**Problem to work on**
Go through the entries below from the first line and output each one exactly, up to and including the line with "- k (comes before".

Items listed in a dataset
□ □ □

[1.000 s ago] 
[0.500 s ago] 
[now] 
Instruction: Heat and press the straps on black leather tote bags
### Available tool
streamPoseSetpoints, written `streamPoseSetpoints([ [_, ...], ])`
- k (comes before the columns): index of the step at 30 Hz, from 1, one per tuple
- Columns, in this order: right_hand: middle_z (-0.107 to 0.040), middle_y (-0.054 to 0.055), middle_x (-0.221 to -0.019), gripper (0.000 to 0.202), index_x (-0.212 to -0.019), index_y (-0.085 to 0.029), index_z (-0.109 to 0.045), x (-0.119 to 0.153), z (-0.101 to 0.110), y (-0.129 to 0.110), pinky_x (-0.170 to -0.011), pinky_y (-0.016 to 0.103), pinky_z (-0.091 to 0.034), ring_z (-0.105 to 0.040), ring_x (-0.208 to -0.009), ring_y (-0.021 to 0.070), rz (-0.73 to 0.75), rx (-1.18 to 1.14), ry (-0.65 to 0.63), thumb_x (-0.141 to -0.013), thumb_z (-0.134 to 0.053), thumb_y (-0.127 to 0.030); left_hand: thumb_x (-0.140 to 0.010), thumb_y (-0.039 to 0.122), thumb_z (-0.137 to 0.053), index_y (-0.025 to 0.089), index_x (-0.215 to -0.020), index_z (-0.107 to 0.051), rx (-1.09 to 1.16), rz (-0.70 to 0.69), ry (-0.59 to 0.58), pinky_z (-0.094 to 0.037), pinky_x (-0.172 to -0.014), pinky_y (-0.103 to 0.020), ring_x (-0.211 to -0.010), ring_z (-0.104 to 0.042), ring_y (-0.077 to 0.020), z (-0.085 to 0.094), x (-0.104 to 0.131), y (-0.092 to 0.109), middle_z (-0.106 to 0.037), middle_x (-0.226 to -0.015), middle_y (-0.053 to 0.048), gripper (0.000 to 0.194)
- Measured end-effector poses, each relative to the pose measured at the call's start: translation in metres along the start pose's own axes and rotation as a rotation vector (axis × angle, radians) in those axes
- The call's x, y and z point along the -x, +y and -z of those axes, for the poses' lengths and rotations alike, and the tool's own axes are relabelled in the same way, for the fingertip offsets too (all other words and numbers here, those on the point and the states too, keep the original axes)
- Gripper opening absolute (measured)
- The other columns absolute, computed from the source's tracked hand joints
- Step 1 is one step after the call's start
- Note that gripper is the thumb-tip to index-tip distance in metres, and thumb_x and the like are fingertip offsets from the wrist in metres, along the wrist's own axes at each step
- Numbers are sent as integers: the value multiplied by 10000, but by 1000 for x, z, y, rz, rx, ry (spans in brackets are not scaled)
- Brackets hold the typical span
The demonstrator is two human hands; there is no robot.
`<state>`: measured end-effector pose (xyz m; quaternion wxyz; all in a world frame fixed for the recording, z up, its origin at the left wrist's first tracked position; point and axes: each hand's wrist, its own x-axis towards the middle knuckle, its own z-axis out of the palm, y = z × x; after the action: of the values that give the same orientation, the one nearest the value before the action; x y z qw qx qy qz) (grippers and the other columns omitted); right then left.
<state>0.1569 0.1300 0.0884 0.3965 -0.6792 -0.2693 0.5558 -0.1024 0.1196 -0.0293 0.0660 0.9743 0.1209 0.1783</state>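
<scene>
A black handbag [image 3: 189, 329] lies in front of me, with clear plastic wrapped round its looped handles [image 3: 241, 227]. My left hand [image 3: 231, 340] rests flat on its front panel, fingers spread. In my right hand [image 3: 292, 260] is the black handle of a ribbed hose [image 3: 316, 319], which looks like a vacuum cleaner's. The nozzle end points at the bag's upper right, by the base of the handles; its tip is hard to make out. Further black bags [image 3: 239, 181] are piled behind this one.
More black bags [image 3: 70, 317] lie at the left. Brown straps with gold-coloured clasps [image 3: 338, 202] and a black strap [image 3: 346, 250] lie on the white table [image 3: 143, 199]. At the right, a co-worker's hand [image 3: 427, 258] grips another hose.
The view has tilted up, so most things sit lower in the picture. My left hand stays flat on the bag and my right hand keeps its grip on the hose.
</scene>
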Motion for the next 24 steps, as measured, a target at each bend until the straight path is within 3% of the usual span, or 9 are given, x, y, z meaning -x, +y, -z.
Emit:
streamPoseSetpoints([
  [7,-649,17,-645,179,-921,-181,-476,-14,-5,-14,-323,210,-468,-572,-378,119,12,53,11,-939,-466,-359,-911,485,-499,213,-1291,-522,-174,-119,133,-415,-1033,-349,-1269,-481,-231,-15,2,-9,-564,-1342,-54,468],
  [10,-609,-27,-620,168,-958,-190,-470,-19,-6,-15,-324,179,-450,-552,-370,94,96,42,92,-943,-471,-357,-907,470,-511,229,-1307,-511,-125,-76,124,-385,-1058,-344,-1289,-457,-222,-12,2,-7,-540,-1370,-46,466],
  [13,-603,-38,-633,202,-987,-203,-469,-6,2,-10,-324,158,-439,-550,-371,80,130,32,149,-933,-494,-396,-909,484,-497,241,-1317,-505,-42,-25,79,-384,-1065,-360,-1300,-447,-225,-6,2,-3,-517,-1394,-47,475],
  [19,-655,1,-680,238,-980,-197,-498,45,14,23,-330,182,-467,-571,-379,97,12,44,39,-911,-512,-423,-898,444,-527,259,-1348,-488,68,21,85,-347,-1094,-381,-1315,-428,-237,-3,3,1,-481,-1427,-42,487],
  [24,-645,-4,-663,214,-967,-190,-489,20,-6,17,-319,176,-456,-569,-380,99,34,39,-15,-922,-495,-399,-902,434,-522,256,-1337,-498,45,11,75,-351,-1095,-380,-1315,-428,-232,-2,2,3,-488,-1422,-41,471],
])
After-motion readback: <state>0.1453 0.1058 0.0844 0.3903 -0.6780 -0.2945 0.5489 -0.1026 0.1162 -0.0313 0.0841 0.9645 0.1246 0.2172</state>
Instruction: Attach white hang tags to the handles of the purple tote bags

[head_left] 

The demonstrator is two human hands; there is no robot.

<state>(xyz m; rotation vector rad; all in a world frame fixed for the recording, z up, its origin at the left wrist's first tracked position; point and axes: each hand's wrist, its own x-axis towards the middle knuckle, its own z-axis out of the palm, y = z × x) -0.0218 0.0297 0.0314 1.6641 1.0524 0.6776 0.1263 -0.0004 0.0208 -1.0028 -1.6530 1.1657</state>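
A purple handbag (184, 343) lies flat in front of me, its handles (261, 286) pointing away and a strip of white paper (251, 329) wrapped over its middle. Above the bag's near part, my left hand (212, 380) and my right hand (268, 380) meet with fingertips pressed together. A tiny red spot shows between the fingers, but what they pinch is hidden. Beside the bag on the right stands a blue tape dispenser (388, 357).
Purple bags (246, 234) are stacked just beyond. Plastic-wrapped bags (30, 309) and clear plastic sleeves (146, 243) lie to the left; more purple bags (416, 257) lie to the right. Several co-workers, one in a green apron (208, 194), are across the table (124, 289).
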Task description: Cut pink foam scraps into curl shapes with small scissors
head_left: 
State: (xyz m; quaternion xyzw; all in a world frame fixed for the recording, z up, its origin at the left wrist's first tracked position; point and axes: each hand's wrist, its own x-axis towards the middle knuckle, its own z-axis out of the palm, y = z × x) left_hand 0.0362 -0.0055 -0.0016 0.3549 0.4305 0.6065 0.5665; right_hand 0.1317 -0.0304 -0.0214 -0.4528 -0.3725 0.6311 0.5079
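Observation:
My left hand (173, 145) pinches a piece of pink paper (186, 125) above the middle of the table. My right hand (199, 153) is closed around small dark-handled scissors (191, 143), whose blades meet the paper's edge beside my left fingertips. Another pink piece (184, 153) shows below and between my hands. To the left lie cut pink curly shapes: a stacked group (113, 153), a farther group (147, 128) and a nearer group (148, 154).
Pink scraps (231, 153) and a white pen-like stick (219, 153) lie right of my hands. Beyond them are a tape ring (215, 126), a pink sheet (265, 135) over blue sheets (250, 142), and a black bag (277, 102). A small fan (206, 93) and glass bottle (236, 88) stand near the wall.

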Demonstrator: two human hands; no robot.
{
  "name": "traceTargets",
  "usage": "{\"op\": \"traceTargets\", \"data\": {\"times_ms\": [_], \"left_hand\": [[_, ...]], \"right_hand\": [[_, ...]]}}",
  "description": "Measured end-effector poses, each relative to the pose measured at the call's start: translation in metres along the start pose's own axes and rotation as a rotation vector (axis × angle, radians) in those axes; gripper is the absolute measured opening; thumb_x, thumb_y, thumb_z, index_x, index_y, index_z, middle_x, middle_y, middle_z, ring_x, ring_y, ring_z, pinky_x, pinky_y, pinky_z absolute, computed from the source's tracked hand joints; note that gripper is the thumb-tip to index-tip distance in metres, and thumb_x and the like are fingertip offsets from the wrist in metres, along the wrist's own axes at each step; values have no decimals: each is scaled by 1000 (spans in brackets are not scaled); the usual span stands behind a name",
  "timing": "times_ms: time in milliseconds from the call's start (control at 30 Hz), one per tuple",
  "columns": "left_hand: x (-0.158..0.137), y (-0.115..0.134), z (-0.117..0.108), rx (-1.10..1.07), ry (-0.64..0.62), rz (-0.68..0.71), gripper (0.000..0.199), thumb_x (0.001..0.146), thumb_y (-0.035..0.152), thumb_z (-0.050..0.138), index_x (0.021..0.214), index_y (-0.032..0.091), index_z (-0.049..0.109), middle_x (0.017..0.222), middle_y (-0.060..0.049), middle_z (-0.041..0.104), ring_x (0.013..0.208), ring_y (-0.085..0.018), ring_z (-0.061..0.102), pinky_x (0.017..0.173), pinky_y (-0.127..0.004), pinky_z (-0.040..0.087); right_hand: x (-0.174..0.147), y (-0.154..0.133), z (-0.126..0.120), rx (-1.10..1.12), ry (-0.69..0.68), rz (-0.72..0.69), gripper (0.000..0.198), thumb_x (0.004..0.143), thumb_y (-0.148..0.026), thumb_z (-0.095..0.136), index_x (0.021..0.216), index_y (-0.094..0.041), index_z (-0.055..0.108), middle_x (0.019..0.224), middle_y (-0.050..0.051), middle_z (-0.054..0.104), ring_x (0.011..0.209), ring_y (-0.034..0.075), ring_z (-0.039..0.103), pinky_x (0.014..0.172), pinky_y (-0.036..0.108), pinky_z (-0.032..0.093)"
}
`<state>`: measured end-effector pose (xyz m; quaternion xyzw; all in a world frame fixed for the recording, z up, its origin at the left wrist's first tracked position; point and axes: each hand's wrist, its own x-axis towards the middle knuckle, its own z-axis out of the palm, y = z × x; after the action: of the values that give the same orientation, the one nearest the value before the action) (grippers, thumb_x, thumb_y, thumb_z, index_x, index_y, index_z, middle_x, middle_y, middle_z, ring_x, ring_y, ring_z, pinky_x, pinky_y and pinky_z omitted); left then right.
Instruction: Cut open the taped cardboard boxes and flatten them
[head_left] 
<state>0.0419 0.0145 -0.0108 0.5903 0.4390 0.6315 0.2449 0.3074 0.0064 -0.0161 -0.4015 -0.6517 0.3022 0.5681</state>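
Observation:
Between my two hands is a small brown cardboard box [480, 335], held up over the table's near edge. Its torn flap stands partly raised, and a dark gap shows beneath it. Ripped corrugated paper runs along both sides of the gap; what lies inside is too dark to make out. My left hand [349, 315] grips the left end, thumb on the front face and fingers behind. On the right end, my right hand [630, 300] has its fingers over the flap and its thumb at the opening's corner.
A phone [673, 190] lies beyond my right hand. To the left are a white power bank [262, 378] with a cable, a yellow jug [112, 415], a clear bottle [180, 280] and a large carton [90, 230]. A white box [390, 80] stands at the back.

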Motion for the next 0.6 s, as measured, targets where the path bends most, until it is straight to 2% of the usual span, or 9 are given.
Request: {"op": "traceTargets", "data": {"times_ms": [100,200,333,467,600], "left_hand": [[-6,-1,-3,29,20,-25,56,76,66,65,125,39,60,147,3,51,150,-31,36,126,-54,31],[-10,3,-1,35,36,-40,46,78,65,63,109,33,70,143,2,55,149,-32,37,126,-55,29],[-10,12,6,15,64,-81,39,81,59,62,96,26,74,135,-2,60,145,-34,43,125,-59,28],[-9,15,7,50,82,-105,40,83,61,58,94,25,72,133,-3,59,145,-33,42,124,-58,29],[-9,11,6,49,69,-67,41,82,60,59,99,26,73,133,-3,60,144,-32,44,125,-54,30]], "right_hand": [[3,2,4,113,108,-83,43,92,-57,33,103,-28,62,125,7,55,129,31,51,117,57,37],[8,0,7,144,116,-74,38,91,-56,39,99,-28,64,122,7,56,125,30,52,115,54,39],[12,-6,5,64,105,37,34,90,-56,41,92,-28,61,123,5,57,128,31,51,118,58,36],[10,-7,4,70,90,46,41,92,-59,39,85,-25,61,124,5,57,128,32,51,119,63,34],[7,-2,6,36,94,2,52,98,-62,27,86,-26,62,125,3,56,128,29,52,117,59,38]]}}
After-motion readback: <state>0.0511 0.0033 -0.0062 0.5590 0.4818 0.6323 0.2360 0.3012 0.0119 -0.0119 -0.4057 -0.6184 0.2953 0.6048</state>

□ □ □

**Written response**
[1.000 s ago] 
[0.500 s ago] 
[now] 
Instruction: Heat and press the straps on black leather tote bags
### Available tool
streamPoseSetpoints, written `streamPoseSetpoints([ [_, ...], ])`
- k (comes before the columns): index of the step at 30 Hz, from 1, one per tuple

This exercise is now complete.